Exercise data:
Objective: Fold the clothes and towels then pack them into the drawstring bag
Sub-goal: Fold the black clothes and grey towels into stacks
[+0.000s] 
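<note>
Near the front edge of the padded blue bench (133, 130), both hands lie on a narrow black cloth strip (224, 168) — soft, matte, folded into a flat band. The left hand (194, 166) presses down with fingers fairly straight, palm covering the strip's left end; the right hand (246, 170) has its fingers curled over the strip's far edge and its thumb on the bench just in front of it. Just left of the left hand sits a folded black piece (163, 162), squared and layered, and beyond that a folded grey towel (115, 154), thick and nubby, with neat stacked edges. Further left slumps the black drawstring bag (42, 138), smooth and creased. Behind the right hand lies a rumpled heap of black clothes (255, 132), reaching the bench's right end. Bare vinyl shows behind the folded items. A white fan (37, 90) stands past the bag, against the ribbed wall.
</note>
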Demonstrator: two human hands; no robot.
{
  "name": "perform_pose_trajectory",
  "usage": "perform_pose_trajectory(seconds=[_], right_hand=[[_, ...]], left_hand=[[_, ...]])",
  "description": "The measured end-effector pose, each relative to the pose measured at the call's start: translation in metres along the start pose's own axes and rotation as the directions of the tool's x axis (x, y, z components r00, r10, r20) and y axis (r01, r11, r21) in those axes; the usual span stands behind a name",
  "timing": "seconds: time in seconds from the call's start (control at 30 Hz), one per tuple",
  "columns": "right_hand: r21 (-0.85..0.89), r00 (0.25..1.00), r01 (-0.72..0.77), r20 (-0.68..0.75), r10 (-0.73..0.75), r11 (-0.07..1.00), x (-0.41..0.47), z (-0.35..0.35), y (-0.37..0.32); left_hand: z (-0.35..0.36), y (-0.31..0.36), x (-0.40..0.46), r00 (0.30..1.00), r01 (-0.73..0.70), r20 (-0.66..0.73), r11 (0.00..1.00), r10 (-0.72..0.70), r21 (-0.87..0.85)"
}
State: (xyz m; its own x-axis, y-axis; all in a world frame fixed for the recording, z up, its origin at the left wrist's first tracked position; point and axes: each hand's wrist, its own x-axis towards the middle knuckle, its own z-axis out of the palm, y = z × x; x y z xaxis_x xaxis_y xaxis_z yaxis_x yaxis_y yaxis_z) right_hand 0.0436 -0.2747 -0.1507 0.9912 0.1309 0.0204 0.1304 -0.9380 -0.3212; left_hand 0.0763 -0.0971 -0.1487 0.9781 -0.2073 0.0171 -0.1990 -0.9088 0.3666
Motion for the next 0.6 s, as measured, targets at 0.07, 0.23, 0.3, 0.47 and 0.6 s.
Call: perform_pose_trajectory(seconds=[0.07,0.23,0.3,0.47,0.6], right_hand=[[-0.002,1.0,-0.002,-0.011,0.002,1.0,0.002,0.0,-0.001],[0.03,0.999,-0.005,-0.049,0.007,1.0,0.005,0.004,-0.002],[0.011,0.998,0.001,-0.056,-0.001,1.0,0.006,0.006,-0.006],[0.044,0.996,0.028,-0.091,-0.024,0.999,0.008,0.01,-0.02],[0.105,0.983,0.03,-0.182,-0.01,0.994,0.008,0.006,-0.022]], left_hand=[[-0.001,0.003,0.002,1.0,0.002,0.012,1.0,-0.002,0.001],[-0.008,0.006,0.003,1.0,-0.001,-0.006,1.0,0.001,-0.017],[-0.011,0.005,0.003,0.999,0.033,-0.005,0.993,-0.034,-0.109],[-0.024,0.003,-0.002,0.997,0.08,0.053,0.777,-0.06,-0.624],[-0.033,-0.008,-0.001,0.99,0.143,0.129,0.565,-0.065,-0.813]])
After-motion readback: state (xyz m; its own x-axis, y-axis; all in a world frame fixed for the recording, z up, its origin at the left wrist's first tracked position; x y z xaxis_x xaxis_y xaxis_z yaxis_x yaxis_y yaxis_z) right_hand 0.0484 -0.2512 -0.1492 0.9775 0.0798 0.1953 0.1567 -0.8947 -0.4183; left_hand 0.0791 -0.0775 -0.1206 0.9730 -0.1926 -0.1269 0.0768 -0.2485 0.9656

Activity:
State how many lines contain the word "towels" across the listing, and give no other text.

Output for this task:
2